Weihenmayer's adventures have earned him dozens of awards, recognitions, and TV interviews. He has received the ESPY, Nike's Casey Martin award, and the Helen Keller Lifetime Achievement award. He has appeared on NBC's Today Show and Nightly News, Oprah, Good Morning America, Welcome to Earth, Nightline, and The Tonight Show. Weihenmayer was featured on the cover of Time, Outside, and Climbing magazines. He has also carried torches for both the Summer and Winter Olympic Games.

Farther Than the Eye Can See, the documentary of his Everest ascent, is ranked by Men's Journal as one of the top 20 adventure films of all time. The film won first prize at 21 international film festivals and was nominated for two Emmy Awards. In 2004, Weihenmayer and six Everest team members trained a group of blind Tibetan students and then lead them to 22,000 feet on the north side of Everest. Blindsight, the documentary of the ascent, won People's Choice Awards at the Los Angeles, London, and Berlin Film Festivals, and was released in theaters in 2007 to major accolades from film critics.
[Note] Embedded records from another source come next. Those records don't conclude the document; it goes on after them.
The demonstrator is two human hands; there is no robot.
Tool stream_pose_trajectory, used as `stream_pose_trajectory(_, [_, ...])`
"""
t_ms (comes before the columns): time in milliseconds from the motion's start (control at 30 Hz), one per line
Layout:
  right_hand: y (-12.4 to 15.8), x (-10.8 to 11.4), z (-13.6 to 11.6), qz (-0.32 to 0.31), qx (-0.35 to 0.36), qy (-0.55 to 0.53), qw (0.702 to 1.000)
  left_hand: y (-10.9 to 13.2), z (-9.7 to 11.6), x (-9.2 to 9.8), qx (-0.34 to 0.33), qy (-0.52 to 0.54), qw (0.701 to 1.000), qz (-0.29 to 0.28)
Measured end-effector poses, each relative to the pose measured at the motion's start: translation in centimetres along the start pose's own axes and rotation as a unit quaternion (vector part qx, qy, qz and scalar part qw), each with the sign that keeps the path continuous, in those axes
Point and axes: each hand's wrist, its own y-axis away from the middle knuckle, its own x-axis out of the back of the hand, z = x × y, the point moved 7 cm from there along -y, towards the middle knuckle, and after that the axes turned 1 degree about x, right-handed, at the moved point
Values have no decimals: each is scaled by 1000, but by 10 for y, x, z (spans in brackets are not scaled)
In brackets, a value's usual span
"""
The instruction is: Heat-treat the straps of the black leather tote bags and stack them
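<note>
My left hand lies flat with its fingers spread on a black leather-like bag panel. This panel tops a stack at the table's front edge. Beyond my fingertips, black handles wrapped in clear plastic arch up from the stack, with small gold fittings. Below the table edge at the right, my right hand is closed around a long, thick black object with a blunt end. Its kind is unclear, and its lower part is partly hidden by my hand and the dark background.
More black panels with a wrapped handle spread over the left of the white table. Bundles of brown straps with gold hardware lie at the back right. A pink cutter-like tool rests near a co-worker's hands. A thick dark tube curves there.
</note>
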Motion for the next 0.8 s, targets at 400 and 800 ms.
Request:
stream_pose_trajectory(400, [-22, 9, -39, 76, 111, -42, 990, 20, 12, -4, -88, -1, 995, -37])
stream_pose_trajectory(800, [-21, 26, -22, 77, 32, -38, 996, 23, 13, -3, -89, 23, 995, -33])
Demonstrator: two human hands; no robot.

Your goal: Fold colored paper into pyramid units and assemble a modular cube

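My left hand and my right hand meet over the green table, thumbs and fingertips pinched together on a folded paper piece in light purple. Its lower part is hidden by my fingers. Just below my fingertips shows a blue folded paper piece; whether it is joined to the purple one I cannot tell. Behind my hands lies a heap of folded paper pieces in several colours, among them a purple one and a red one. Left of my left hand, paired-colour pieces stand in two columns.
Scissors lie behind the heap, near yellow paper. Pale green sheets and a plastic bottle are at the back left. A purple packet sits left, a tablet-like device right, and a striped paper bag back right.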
Weihenmayer was featured in the 2012 award-winning film, High Ground. This film documents a team of injured veterans; led by Weihenmayer and his Everest team, as they embark on a Himalayan climbing expedition, and along the trail, struggle to heal mentally and spiritually from the devastating wounds of war.

In 2017, Weihenmayer was named one of "The 25 Most Adventurous Men of the Past 25 Years" by Men's Journal.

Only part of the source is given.